» **Try it**
Only one stretch of the data below is wanted: the lines starting at the one with "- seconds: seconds" and ending at the one with "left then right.", both included, given again exactly.

<<<<

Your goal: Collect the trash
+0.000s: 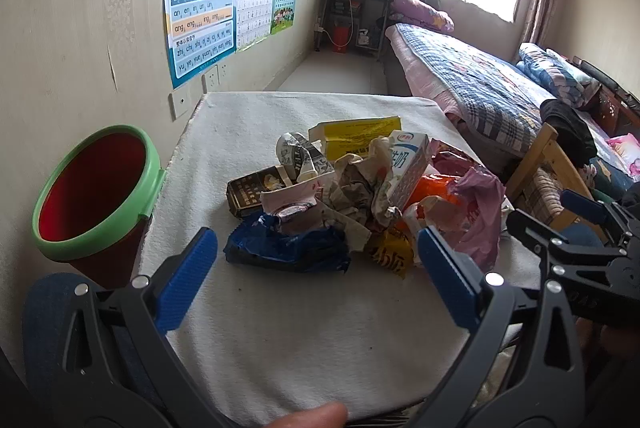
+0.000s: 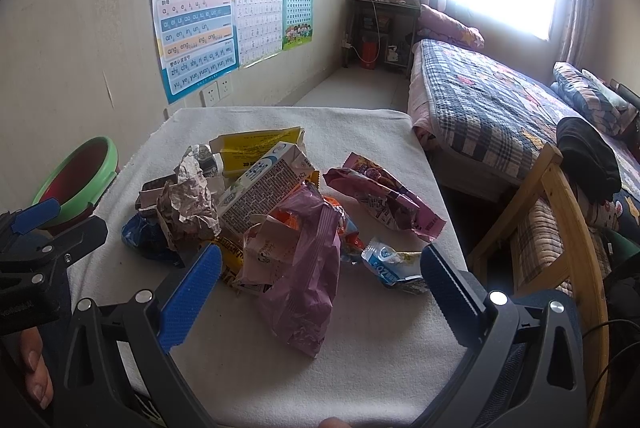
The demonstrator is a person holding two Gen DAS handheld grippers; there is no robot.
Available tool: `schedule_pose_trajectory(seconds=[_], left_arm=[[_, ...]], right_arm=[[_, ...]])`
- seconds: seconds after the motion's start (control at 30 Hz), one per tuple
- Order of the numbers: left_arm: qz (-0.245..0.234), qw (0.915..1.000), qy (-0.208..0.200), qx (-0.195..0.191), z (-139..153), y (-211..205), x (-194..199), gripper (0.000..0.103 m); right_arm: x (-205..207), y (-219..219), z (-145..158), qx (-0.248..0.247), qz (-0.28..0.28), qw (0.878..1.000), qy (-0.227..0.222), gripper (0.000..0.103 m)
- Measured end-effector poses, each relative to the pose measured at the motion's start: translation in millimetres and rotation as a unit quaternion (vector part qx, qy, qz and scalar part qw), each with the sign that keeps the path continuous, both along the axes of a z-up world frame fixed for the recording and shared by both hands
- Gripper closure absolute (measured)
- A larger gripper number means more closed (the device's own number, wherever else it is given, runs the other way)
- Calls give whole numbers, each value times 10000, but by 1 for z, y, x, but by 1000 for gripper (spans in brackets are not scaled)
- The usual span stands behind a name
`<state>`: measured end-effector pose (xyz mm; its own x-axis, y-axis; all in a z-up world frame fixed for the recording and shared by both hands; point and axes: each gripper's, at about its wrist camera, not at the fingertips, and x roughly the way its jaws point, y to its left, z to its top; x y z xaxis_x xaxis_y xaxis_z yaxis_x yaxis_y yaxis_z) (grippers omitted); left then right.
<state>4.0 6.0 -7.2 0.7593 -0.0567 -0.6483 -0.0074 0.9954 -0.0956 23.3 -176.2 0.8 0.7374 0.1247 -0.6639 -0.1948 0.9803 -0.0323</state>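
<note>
Trash pile [image 1: 352, 196] mid-desk [image 1: 280, 348], bin [image 1: 96, 188] far left. Left hand-held gripper [image 1: 316, 280] and right hand-held gripper [image 2: 320, 292] both spread wide, empty. Wrappers light, crinkly, slippery: pinch folded edge. Milk carton [image 2: 260, 188] stiffer: grip flat sides.

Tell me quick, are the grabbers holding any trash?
Left gripper: open, holding nothing.
Right gripper: open, holding nothing.

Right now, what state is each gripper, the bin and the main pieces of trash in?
Left gripper: open, empty, short of the pile.
Right gripper: open, empty, at the pile's near edge.
Red bin: open-topped, tilted, beside the table; no trash visible inside.
Milk carton: lying tilted on the pile, top torn open.
Yellow box: flattened, at the back.
Pink bag: crumpled, nearest.
Table: covered with white cloth.
</note>
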Motion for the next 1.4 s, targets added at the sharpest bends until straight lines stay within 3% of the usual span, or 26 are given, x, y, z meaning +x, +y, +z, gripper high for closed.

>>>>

» **Response to the exercise**
- seconds: seconds after the motion's start (control at 30 Hz), one per tuple
- Order of the numbers: left_arm: qz (-0.245..0.234), qw (0.915..1.000), qy (-0.208..0.200), qx (-0.195..0.191), z (-139..153), y (-211..205), x (-194..199), gripper (0.000..0.103 m); right_arm: x (-205..207), y (-219..219), z (-145..158), qx (-0.248..0.247), qz (-0.28..0.28), qw (0.878..1.000), qy (-0.227..0.222), gripper (0.000..0.103 m)
- Measured end-effector poses, each relative to the pose measured at the motion's start: translation in millimetres and rotation as a unit quaternion (vector part qx, qy, qz and scalar part qw), each with the sign that keeps the path continuous, both along the axes of a z-up world frame fixed for the recording and shared by both hands
- Gripper closure absolute (measured)
- A larger gripper number means more closed (the device's own number, wherever else it is given, runs the other way)
- Calls give whole numbers, each value times 10000, but by 1 for z, y, x, but by 1000 for gripper (spans in brackets are not scaled)
- The usual span stands behind a name
`<state>`: measured end-effector pose (xyz mm; its own x-axis, y-axis; all in a z-up world frame fixed for the recording and shared by both hands; point and axes: each gripper's, at about its wrist camera, not at the fingertips, and x roughly the way its jaws point, y to its left, z to its top; x y z xaxis_x xaxis_y xaxis_z yaxis_x yaxis_y yaxis_z) (grippers omitted); left then right.

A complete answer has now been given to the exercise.